You know what?  I am so chilled it is unbelievable.  I have spent so much time being pissed off and chucking wobblies that achieved nothing.    AND YOU KNOW WHAT ELSE?  The guys are actually cleaning up after themselves a bit more.  I said nothing about my new outlook but they can't have avoided noticing the missing signs and me calmly floating around, so maybe the new atmosphere is having some magical affect.  

Now I don't expect any miracles, I don't have any expectations at all around how neat the kitchen will remain, what I do want is to be able to sustain my new outlook and, as I am going to be in travelling for work shortly, the big test is coming.  I have high hopes that I can.  I just might take a couple of really deep breaths.

Sunday 7 February 2016

Memories, light the corners of my....... I forget the rest.

I am reading a book at the moment called Brain Rules about how the brain works and I am up to a chapter on how memories are formed, stored and deleted.

Some memories are kept because they are necessary for survival and some are too momentous to not get carefully filed away and then there's other stuff that are neither but are either stored or deleted for no discernible reason.

It made me wonder about some of my memories or lack of them and triggers to bring old ones to the the "front" of my mind.

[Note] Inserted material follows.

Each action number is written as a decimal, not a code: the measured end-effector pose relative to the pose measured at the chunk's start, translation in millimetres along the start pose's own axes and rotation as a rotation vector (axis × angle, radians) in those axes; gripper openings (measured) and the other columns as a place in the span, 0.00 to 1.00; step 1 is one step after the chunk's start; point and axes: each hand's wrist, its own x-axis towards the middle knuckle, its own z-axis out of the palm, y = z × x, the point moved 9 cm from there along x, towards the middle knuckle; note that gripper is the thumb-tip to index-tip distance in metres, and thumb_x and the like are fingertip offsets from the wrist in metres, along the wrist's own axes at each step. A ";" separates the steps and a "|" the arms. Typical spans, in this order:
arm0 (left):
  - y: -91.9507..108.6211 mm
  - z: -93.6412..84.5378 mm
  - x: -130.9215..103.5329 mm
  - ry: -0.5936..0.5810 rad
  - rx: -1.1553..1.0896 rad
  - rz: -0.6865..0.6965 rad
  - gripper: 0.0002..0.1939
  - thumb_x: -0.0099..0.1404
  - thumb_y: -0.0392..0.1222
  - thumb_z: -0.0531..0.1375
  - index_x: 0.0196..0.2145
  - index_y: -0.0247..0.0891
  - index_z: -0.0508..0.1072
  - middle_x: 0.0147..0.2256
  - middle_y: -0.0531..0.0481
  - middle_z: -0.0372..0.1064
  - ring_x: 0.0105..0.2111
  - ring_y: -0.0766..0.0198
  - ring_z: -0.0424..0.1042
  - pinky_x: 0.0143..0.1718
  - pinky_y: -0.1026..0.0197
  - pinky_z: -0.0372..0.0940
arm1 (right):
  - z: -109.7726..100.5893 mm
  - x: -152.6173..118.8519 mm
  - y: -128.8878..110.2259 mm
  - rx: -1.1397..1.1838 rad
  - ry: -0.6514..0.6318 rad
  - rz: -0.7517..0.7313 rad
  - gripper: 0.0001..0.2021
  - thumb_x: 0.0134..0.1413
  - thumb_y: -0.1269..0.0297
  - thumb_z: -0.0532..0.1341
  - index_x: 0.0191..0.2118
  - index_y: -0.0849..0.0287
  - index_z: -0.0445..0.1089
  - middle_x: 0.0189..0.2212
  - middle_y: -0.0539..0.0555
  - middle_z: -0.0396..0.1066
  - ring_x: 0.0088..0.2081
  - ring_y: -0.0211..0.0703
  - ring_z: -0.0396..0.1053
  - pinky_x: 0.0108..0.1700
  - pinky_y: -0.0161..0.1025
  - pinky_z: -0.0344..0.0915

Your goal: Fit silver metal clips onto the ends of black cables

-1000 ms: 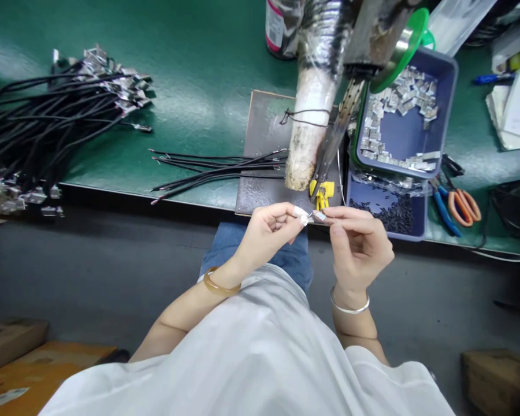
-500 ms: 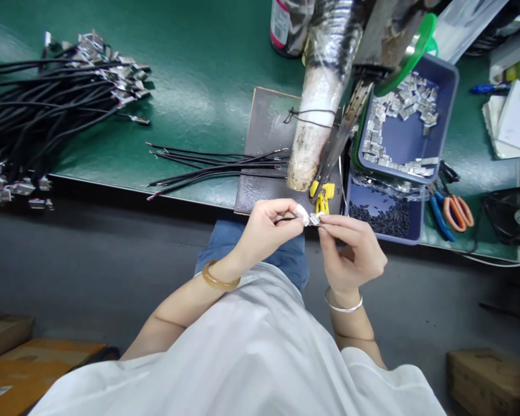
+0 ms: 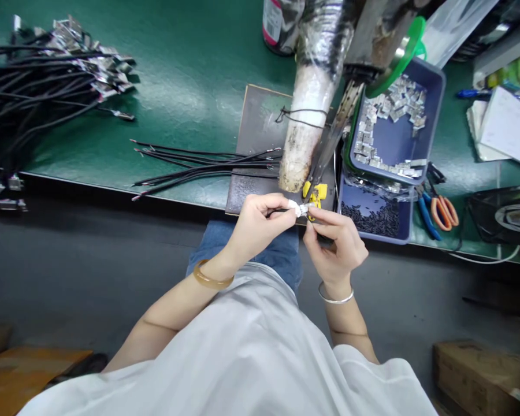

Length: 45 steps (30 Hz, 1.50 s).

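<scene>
My left hand (image 3: 262,224) is closed, with white tape round a fingertip, and pinches the end of a black cable beside a small silver metal connector (image 3: 303,210). From the other side, my right hand (image 3: 335,240) grips that connector between thumb and fingers. Both hands are at the bench's front edge, just below a yellow piece (image 3: 318,192) under a metal tool arm (image 3: 333,138). How the cable and connector join is too small to tell. Several loose black cables (image 3: 199,167) with bare wire ends lie left of the hands, partly on a dark board (image 3: 260,127).
A white wrapped tube (image 3: 301,133) slants down above the hands. At right, a blue bin (image 3: 435,110) of metal connectors sits over a tray (image 3: 405,228) of small black pieces. Pliers (image 3: 429,216) and orange-handled scissors (image 3: 444,214) lie beside. Bundled cables (image 3: 47,86) are piled left.
The view has shifted slightly to the right. Both hands, with the connector between them, have come up a little closer to the yellow piece. Their pinch looks much the same.
</scene>
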 end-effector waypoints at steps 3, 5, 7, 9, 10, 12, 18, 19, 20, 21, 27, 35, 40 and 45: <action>0.7 -2.4 1.6 0.051 0.012 -0.001 0.08 0.54 0.37 0.65 0.20 0.34 0.75 0.19 0.54 0.59 0.22 0.70 0.56 0.25 0.66 0.54 | 1.0 2.0 1.0 -0.020 0.002 -0.025 0.12 0.53 0.78 0.67 0.37 0.53 0.69 0.41 0.52 0.81 0.40 0.42 0.81 0.42 0.38 0.78; 1.4 -3.3 2.5 0.075 0.025 0.003 0.07 0.54 0.37 0.65 0.21 0.34 0.76 0.19 0.54 0.60 0.22 0.70 0.56 0.24 0.66 0.54 | 1.4 4.0 2.1 -0.023 0.007 -0.033 0.13 0.53 0.79 0.67 0.37 0.53 0.69 0.41 0.51 0.81 0.40 0.41 0.81 0.42 0.38 0.78; 2.3 -3.4 3.2 0.085 0.031 0.016 0.06 0.54 0.37 0.65 0.21 0.34 0.76 0.19 0.54 0.61 0.22 0.70 0.57 0.24 0.66 0.55 | 2.2 6.1 3.1 -0.026 0.008 -0.039 0.13 0.53 0.79 0.67 0.37 0.53 0.69 0.41 0.51 0.81 0.40 0.41 0.80 0.42 0.38 0.78; 3.5 -3.5 3.6 0.091 0.039 0.035 0.07 0.55 0.37 0.64 0.22 0.34 0.77 0.18 0.54 0.61 0.22 0.70 0.58 0.24 0.66 0.55 | 2.5 7.9 3.3 -0.031 0.012 -0.046 0.13 0.53 0.79 0.67 0.37 0.53 0.70 0.40 0.51 0.81 0.40 0.41 0.80 0.42 0.38 0.79; 4.4 -3.6 3.6 0.095 0.048 0.047 0.07 0.56 0.37 0.64 0.22 0.34 0.78 0.18 0.54 0.60 0.22 0.70 0.58 0.24 0.66 0.55 | 2.1 8.7 3.0 -0.033 0.017 -0.050 0.13 0.53 0.78 0.68 0.38 0.53 0.70 0.40 0.51 0.81 0.40 0.41 0.80 0.42 0.38 0.79; 6.8 -4.3 3.4 0.106 0.068 0.072 0.07 0.56 0.36 0.63 0.23 0.34 0.78 0.18 0.55 0.60 0.22 0.71 0.56 0.24 0.66 0.53 | 1.1 10.0 1.5 -0.042 0.027 -0.061 0.13 0.53 0.78 0.68 0.38 0.52 0.71 0.41 0.51 0.81 0.40 0.41 0.80 0.42 0.38 0.79; 6.5 -4.7 4.0 0.098 0.048 0.044 0.07 0.54 0.37 0.64 0.20 0.34 0.76 0.17 0.55 0.59 0.21 0.71 0.55 0.24 0.66 0.53 | 0.7 9.5 -2.9 -0.072 0.009 -0.099 0.12 0.52 0.77 0.68 0.37 0.53 0.70 0.41 0.52 0.81 0.39 0.41 0.81 0.40 0.37 0.79; 4.9 -4.3 4.2 0.089 0.041 0.028 0.07 0.54 0.37 0.64 0.20 0.34 0.76 0.17 0.55 0.58 0.21 0.71 0.54 0.24 0.66 0.52 | 0.6 8.7 -3.1 -0.077 0.007 -0.108 0.12 0.52 0.76 0.68 0.36 0.53 0.69 0.41 0.52 0.81 0.39 0.41 0.81 0.39 0.36 0.79; 3.4 -4.0 4.4 0.081 0.037 0.015 0.07 0.54 0.37 0.64 0.19 0.34 0.75 0.17 0.55 0.58 0.21 0.72 0.53 0.23 0.66 0.52 | 0.9 7.9 -3.1 -0.083 0.003 -0.116 0.11 0.53 0.76 0.68 0.36 0.53 0.69 0.41 0.52 0.81 0.38 0.40 0.81 0.38 0.36 0.79; 2.1 -3.6 4.4 0.072 0.034 0.007 0.08 0.54 0.37 0.64 0.19 0.34 0.74 0.17 0.55 0.58 0.20 0.72 0.53 0.23 0.66 0.51 | 1.6 7.2 -3.1 -0.085 -0.004 -0.124 0.11 0.53 0.76 0.68 0.36 0.53 0.69 0.41 0.52 0.81 0.38 0.40 0.81 0.38 0.36 0.79; 4.1 -4.1 4.4 0.073 0.047 0.033 0.07 0.55 0.36 0.63 0.20 0.34 0.75 0.17 0.56 0.55 0.21 0.72 0.52 0.23 0.67 0.50 | 2.9 10.7 -4.1 -0.072 -0.014 -0.134 0.12 0.52 0.78 0.67 0.35 0.54 0.68 0.40 0.54 0.82 0.38 0.40 0.81 0.39 0.35 0.79; 6.4 -1.1 4.4 0.010 0.080 0.071 0.08 0.56 0.35 0.61 0.20 0.33 0.73 0.17 0.58 0.51 0.20 0.74 0.49 0.21 0.68 0.49 | -0.1 8.0 -7.5 -0.075 0.000 -0.167 0.12 0.50 0.78 0.69 0.35 0.56 0.69 0.39 0.55 0.82 0.38 0.41 0.81 0.40 0.34 0.79; 11.2 -0.7 1.0 0.018 0.108 0.117 0.07 0.56 0.34 0.61 0.22 0.32 0.75 0.17 0.58 0.53 0.19 0.74 0.49 0.21 0.68 0.48 | -2.0 7.5 -5.9 -0.043 -0.007 -0.129 0.12 0.50 0.79 0.69 0.38 0.57 0.70 0.42 0.57 0.82 0.39 0.42 0.82 0.41 0.35 0.79; 23.8 0.7 -2.1 0.057 0.191 0.252 0.07 0.56 0.32 0.61 0.24 0.32 0.78 0.18 0.58 0.57 0.19 0.75 0.51 0.21 0.68 0.49 | 1.4 14.2 1.9 -0.014 -0.066 0.032 0.10 0.54 0.77 0.66 0.39 0.56 0.71 0.46 0.56 0.81 0.42 0.43 0.81 0.44 0.35 0.78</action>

I was baking biscuits yesterday and it brought back a memory from a Home Ec class when I was at school long, long ago in a place.....well not that far away.  We were making cakes and one girl grabbed a straw broom, broke off one of the straws and used it to test if the cake was cooked.  The teacher saw it and freaked out.  She told the girl she was a disgusting dirty creature to use a straw from a filthy broom to stick in a cake.  Of course the girl was humiliated and I suspect very hurt in a different than the teacher would have expected.  I would bet a stack of money she had picked up this habit from her mother.  I know this because I have a very distinct memory of my mother doing the exact same thing and I in turn had also done it, thankfully not in front of that teacher.  I never did it again after that day because I realised it is a pretty gross thing to do.

So I'll call that a kind of social survival memory.   My next set of stored and deleted memories a a bit more mysterious in why they exist or not.

My mum died when I was seven and although I was so young I have clear memories of her, like the straw broom thing.  I remember going places with her and the rest of the family, her being in hospital after the birth of my younger sister (I was only two and a half) and again visiting her when she was in hospital towards the end.

I have no doubt she loved me, but I have no memory of her ever saying anything nice to me, only memories of when I had been in trouble for doing something naughty and in one very clear memory when I had done nothing wrong and she was in fact wrong (an early lesson that parents are not really all knowing) so no mystery why I would remember that occasion.

It almost sounds like one of those cliché stories you hear that stress the importance of making sure you tell everyone you love then frequently just in case you kick the bucket suddenly and regret for all eternity while sitting on clouds playing a harp.

Sometimes I feel a bit ripped off, but I am not one of those people who blame everything that might go wrong in life on my parents (waaaaahhh, my mother never said she loved me).  I have a heap of stupid memories that come back to me a odd moments that I REALLY wish would be deleted forever, but never a happy mum and me moment.  I do have heaps of great memories with my dad, but I had him for a whole lot longer and, importantly, as an adult.   I sometimes wish I had asked my Dad before I lost him for a reminder of what my relationship with my mother was like, but somehow it always felt like I would be criticising her to the man who loved her until the day he died.

So memories and gaps in them are tricky.  Sometimes the deleted ones turn out to be more valuable than our brains thought they would be.  Perhaps my young brain considered remembering the details of parent child relationships was a bit of a waste of space given all the important stuff to come that could be a matter of life of death. There should have been lots of time to form those memories.

Poor brain, just like parents they are not infallible.